Da kam man an – aber ganz anders, als die Gatten es erträumt hatten. In größter Verwirrung wurden die Reisenden von Beamten aus dem Bahnhof gedrängt, bis an den Rand eines weiten Platzes und in die Straßen dahinter, die sofort wieder abgesperrt wurden. Aber Diederich, in entfesselter Begeisterung, durchbrach die Schranken. Guste, die entsetzt die Arme reckte, ließ er mit allem Handgepäck dastehen und stürzte drauflos. Schon war er inmitten des Platzes; zwei Soldaten mit Federhüten jagten ihm nach, daß ihre bunten Frackschöße flogen. Da schritten die Bahnhofsrampe mehrere Herren herab, und [pg 390]alsbald fuhr ein Wagen auf Diederich zu. Diederich schwenkte den Hut, er brüllte auf, daß die Herren im Wagen ihr Gespräch unterbrachen. Der rechts neigte sich vor – und sie sahen einander an, Diederich und sein Kaiser. Der Kaiser lächelte kalt prüfend mit den Augenfalten, und die Falten am Mund ließ er ein wenig herab. Diederich lief ein Stück mit, die Augen weit aufgerissen, immer schreiend und den Hut schwenkend, und einige Sekunden lang waren sie, indes ringsum dahinten eine fremde Menge ihnen Beifall klatschte, in der Mitte des leeren Platzes und unter einem knallblauen Himmel ganz miteinander allein, der Kaiser und sein Untertan.

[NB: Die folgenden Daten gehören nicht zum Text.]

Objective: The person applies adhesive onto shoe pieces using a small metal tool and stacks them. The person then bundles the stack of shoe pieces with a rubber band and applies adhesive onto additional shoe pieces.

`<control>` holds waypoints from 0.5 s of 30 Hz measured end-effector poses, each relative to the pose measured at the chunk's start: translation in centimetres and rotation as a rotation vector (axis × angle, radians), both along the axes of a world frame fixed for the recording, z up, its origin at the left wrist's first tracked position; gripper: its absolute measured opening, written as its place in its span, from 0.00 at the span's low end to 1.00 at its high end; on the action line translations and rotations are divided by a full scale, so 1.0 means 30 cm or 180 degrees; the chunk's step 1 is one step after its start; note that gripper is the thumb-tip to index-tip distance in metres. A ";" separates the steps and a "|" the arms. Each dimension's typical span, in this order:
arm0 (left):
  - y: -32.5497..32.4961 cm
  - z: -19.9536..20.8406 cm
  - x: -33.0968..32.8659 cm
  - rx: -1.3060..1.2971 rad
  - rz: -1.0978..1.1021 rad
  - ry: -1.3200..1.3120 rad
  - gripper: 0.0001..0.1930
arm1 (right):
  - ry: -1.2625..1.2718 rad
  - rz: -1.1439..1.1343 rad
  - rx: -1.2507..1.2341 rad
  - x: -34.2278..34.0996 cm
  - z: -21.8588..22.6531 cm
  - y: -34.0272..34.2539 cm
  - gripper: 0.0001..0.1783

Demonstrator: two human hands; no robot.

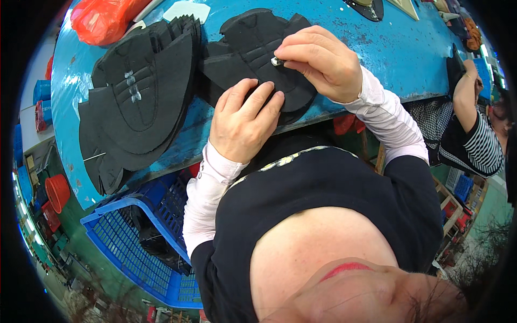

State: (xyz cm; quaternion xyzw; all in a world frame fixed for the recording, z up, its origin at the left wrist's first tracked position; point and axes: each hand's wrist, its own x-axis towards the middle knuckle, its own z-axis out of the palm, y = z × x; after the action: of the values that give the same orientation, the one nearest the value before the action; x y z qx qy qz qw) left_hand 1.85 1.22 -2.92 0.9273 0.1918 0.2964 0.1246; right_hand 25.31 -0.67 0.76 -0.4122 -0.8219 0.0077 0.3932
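Note:
Two stacks of black shoe-upper-shaped pieces lie on the blue table. My left hand (pixel 240 119) rests on the near edge of the right stack (pixel 258 49), fingers spread and pressing down. Above that stack, my right hand (pixel 325 63) pinches a small white and dark object (pixel 277 61) between thumb and fingers; its kind is too small to make out. Stitched-looking lines run across the top piece. On the left stack (pixel 127 105), the top piece bears a shiny whitish smear (pixel 132 86) down its middle. A thin pale strip (pixel 95 157) sticks out near its lower left.
A red plastic bag (pixel 102 21) and a white card piece (pixel 187 11) lie at the table's far left. Below the blue table (pixel 70 134) stands a blue plastic basket (pixel 126 258) holding something black. Another person's arm (pixel 466 97) works at the right end.

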 end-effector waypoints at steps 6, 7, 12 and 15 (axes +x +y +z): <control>0.006 -0.007 -0.001 0.0019 -0.0003 -0.0038 0.23 | -0.0088 -0.0011 -0.0016 -0.016 -0.027 0.004 0.15; 0.006 -0.009 -0.001 0.0020 -0.0012 -0.0041 0.23 | -0.0083 -0.0032 0.0017 -0.018 -0.032 0.009 0.15; 0.006 -0.013 0.002 -0.0016 -0.0021 -0.0095 0.23 | 0.0035 -0.0187 0.0209 -0.009 -0.063 0.062 0.15; 0.004 -0.011 0.002 -0.0035 -0.0013 -0.0100 0.23 | 0.0079 -0.0245 0.0287 -0.007 -0.068 0.095 0.14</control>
State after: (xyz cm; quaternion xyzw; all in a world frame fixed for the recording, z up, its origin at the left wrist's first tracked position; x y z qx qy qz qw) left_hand 1.92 1.34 -3.25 0.9222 0.1896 0.3096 0.1333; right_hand 25.11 2.17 -1.28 -0.4253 -0.8000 -0.0394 0.4214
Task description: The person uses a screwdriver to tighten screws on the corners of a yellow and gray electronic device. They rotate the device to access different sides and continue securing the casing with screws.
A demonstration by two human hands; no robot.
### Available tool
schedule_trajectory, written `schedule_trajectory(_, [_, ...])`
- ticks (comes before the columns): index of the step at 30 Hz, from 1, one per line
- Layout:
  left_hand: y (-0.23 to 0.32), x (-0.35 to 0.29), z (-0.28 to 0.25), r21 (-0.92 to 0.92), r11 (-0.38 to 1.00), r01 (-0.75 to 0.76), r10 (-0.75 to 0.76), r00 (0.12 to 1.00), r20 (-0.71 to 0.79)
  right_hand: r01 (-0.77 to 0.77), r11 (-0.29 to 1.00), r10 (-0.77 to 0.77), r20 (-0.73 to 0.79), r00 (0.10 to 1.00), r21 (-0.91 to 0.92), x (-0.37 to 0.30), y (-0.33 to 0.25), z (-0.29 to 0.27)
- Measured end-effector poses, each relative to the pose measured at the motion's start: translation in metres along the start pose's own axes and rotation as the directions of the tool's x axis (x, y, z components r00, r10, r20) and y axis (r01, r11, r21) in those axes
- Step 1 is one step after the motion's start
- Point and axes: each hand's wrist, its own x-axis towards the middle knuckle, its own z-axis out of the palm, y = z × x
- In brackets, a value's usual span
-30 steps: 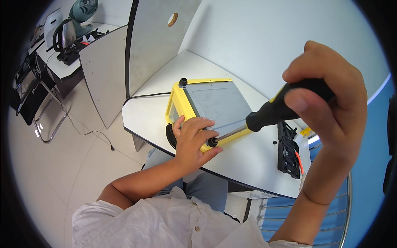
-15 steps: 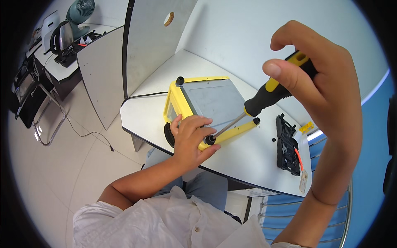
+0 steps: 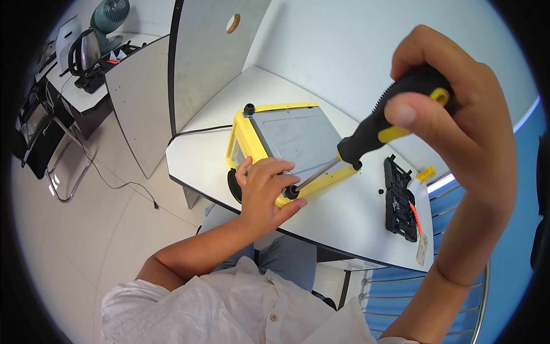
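My right hand (image 3: 452, 109) is closed round the black-and-yellow handle of a screwdriver (image 3: 366, 135), thumb along its side. The metal shaft slants down to the left, and its tip sits in a black rubber foot (image 3: 291, 192) at the near corner of a yellow box-shaped device (image 3: 250, 137). A grey panel (image 3: 301, 135) faces up on that device. My left hand (image 3: 266, 189) grips the near corner beside the foot, its fingers bent over the edge and the thumb on the near side. Another black foot (image 3: 249, 109) stands at the far left corner.
On the right of the white table (image 3: 338, 229) lies an opened black tool case (image 3: 398, 200) with an orange strap. A small black piece (image 3: 381, 191) and a yellow bit holder (image 3: 425, 174) are near it. A grey partition (image 3: 212, 57) rises behind; a black cable (image 3: 200, 132) runs leftward.
The screwdriver handle has turned, and its yellow inlays face another way. My right hand has shifted slightly to the right. My left hand stays on the corner.
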Motion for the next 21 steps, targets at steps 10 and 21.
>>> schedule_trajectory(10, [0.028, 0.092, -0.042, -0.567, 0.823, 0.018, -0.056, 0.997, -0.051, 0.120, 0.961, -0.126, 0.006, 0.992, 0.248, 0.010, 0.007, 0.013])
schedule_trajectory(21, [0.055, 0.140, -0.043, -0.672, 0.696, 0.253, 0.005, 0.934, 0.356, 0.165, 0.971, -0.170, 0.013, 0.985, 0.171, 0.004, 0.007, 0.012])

Schon verschwand der Wagen drüben in der beflaggten Straße, die Hochrufe schwollen schon ab in der Ferne, und Diederich, der aufseufzte und die Augen schloß, setzte den Hut wieder auf.

Guste winkte ihn krampfhaft herbei, und die Leute, die noch umherstanden, klatschten ihm zu, mit Gesichtern voll heiteren Wohlwollens. Auch die Soldaten, die vorhin ihn verfolgt hatten, lachten nun. Einer von ihnen ging in seiner Teilnahme so weit, daß er einen Kutscher herbeirief. Wie er abfuhr, grüßte Diederich die Menge. „Sie sind wie die Kinder“, erklärte er seiner Gattin. „Na, aber auch entsprechend schlapp“, setzte er hinzu, und er gestand: „In Berlin wäre das denn doch nicht gegangen ... Wenn ich an den Krawall Unter den Linden denke, der Betrieb war ’n bißchen schärfer.“ Und er setzte sich zurecht, um am Hotel vorzufahren. Dank seiner Haltung bekamen sie ein Zimmer im zweiten Stock.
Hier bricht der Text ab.